The team, led by Forsyth scientists, discovered that a small molecule secreted by skin/nostril-associated Propionibacterium species impacts the behavior of S. aureus in the lab. This research may lead to new and sustainable ways to manage the nostril-associated bacterial community to decrease infection.

S. aureus infections range in severity from mild skin infections to life threatening invasive infections. Although many people live with the bacteria in their nostrils and never get sick, having S. aureus present in the nostrils is a risk for infection. In recent years, the emergence of an antibiotic resistant form (methicillin-resistant S. aureus, or MRSA) has been a vexing problem. According to the Centers for Disease Control and Prevention, MRSA caused over 80,000 cases of invasive disease and over 10,000 annual deaths from 2005 through 2011. Community-associated or CA-MRSA imposes an annual burden of $478 million to 2.2 billion on third-party payers and $1.4-13.8 billion on society (Clinical Microbiology and Infection, June 19, 2013).

In spite of the known importance of nostril colonization as a risk for S. aureus infection, little is known about the interactions between the benign bacteria that inhabit the adult nostril and S .aureus, and what might cause this bacterium to become pathogenic. In this study, the team of researchers found that a small molecule, coproporphyrin III (CIII), excreted by Propionibacterium species found on nostril and skin surfaces causes S. aureus to aggregate and stick together, i.e., form biofilms, when grown in the laboratory. CIII induction of S. aureus aggregation is dependent on dose, the bacterium's growth phase and an acidic pH in the normal range for skin surfaces. The biofilm formation occurs in the absence of plasma proteins, which suggests that it could occur on human skin surfaces, like the lining of the nostrils.

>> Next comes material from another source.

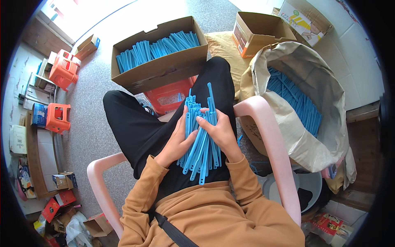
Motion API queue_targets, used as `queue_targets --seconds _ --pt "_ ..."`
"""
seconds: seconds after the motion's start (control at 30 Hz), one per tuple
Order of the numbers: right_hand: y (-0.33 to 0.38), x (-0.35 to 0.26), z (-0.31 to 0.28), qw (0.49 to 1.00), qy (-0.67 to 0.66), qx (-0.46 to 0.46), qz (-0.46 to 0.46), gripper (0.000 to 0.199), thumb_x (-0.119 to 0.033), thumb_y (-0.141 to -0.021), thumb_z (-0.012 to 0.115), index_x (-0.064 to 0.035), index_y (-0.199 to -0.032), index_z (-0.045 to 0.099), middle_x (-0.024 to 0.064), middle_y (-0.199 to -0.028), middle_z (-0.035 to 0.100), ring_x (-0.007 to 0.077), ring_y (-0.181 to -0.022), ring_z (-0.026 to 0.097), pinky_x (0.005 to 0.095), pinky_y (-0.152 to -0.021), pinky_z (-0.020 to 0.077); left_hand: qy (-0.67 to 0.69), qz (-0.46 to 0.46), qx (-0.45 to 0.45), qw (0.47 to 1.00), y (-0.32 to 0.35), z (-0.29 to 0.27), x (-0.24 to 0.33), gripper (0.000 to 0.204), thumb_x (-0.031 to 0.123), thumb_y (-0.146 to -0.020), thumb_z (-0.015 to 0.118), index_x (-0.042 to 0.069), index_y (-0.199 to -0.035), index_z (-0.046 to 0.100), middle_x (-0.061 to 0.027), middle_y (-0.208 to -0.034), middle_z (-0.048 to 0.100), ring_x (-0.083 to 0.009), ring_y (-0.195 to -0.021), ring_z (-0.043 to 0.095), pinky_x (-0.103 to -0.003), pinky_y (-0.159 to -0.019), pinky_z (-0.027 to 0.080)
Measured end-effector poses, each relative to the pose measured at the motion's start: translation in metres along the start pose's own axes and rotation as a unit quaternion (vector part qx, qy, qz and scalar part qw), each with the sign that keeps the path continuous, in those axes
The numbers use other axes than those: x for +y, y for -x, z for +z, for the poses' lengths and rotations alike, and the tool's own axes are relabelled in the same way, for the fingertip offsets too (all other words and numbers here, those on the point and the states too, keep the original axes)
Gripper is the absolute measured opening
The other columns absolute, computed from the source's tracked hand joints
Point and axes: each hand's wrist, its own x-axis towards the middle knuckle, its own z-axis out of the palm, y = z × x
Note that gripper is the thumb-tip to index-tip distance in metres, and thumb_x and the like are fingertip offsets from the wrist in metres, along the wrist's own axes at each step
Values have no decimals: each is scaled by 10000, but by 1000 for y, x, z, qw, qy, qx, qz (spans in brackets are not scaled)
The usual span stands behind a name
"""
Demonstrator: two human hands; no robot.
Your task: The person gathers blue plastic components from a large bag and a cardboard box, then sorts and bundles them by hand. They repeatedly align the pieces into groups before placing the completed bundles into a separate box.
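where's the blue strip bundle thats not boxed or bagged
Near the centre of the head view, the bundle is held between the left hand and right hand, over the black trousers.

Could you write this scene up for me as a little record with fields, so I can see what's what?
Left hand: grips the left side of a bundle of blue strips
Right hand: grips its right side, thumb over the strips
Bundle: held over the lap, ends uneven, a few sticking out beyond the rest
Ahead: open cardboard box of similar strips, apparently resting on a red stool
Right side: open pale sack with more strips
Seat: pink armchair
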Motion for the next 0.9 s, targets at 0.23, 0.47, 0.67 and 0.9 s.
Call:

"The emergence of antibiotic resistant S. aureus has accentuated the need to understand how the generally benign bacteria that live side-by-side with S. aureus might influence its ability to reside in the nose and on the skin where it has the opportunity to initiate infection," said Dr. Katherine Lemon, Associate Member of the Staff, Department of Microbiology at the Forsyth Institute. "This study is exciting because it is the first time that it's been demonstrated that there is a role for CIII in bacterial interspecies interactions and it shows that nostril microbiota are influenced by small-molecule-mediated interactions."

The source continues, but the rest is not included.